Fifteen percent of the advice from doctors on breast feeding and pacifiers did not match AAP recommendations. Twenty-six percent on sleep positions contradicted AAP recommendations. And nearly 29% got contradctory advice on where babies should sleep.

Mothers also got advice from family members between 30% and 60% of the time. More than a fifth of the family advice on breast feeding did not match AAP recommendations.

More than a quarter of mothers who got vaccine advice from the media received information not suported by the AAP.

While getting most info from doctors was good--don't be afraid to discuss and question, the researchers said.

I remember the nurse in the hospital handing our daughter to her dad, who joked, "They bounce if they hit the floor, right?" She looked horrified!

Friday, July 24, 2015

Yipes--the kid is bumpy!

Hives are common--I have had them. All of a sudden you get a soft pillowy itchy rash or bump. Then another...

This can go away in minutes or hours.
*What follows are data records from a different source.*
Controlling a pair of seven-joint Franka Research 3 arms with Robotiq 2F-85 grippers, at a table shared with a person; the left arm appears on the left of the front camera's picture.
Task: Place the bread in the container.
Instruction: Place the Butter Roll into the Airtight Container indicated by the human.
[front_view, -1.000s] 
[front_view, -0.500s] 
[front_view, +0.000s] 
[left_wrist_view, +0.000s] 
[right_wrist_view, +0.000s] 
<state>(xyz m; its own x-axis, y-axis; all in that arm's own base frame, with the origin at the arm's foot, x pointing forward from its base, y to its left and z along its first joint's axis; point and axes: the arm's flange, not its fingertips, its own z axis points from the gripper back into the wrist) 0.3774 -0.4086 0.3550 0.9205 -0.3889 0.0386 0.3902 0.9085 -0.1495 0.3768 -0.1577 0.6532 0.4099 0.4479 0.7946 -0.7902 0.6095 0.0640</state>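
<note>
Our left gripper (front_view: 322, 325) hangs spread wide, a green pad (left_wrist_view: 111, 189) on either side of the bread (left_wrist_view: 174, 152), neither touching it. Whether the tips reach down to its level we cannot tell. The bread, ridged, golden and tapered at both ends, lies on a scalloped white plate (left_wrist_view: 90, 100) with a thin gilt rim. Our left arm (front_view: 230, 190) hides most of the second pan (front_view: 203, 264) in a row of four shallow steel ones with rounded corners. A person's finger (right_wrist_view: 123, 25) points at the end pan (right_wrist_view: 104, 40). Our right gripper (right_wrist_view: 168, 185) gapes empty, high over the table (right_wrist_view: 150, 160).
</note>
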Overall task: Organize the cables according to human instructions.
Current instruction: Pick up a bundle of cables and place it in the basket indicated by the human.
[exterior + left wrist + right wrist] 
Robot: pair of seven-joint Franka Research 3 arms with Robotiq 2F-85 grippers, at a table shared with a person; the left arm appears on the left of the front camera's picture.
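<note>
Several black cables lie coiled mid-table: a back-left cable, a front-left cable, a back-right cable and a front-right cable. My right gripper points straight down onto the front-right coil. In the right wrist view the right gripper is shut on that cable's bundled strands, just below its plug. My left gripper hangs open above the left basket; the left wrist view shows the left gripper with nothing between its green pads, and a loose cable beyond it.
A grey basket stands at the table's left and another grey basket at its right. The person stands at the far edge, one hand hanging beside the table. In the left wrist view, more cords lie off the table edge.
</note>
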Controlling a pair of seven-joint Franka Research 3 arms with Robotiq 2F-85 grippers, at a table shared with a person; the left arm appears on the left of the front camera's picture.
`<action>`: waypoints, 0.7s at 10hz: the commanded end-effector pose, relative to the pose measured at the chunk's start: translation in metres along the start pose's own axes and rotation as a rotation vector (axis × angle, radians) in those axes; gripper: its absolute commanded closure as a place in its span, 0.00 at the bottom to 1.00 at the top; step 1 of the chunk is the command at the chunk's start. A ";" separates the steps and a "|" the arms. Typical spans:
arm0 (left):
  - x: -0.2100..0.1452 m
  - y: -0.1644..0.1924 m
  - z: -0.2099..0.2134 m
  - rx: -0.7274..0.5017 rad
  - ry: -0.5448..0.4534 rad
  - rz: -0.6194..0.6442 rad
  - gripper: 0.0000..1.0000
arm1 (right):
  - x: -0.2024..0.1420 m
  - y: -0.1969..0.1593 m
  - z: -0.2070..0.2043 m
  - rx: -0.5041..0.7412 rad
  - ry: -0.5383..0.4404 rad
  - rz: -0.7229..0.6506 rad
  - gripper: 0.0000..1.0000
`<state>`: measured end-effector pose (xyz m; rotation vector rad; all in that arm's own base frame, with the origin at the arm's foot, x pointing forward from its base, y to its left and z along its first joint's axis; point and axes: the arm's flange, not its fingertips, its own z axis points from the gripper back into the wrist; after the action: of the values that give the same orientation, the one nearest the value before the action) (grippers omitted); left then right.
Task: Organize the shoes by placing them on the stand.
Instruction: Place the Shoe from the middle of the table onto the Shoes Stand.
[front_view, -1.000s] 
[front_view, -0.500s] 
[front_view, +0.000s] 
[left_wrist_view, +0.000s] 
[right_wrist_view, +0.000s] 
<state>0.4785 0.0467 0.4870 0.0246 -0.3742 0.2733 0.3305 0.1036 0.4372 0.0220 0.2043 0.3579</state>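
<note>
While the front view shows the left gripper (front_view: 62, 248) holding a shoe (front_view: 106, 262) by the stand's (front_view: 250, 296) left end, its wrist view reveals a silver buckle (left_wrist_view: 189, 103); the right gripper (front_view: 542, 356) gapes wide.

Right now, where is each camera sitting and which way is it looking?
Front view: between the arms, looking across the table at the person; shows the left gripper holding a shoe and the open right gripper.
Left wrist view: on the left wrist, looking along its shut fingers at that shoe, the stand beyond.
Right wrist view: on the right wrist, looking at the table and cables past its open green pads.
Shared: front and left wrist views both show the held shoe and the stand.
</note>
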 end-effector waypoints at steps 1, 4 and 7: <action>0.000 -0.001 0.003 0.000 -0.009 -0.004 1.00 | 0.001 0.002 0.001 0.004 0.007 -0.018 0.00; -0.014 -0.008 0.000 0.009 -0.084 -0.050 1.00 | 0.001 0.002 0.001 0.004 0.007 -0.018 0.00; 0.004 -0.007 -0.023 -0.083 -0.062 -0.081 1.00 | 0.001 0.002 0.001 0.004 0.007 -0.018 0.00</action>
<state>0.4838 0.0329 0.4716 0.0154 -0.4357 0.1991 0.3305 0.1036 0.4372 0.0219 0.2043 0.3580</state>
But with children, they may not want to wait.

The causes can be almost anything your largest organ--the skin--decides it does not like--dust, animals, medication, viruses, exercise, stress, cold temps. insect bites, pollen, sun.

To care for your child at home--consider using an oral antihistamine, such as Benadryl. Check doses carefully.

Apply a cool washcloth.

Keep the child's fingernails short and distract the kid from scratching.

If they are really suffering, try a lukewarm oatmeal bath for 10 mins or so. You can get colloidal oatmeal at the drugstore.

Keep the child in loose-fitting cotton clothes.

In summer, turn up the air.

If you know what caused the hives, avoid it. (Duh.)

Also obvious--if the child has trouble breathing or vomits, go to the ER.

Thursday, July 23, 2015

Medicare testing a hospice combined with treatment program

Many people and families want hospice care for patients in the end stages of life--but at present, getting hospice means you are given six months or less to live and agree to stop curative treatments in favor of comfort (palliative) measures.

Over the next four years, Medicare will allow some 150,000 patients to receive hospice but still see doctors and get medical treatments.

Research shows better quality of life and maybe a longer lifespan from combining the two approaches.

Many doctors would prefer this--but were constrained from treatments because Medicare would not pay.

"It's hard to say you don't want more chemo," one doctor added.

So many hospices wanted to be in this trial, they randomly selected half to start in 2016, the other half in 2017.

They will compare these against hospices that did not apply.

Some people worry that unscrupulous hospices may sign up patients that don't need hospice and have nothing to lose because they can still get traditional care.

Well, boo to them! I say it's worth a try. I don't get into it, but our experience with hospice in my mother's case was less than positive. I do know others who swear by it, though.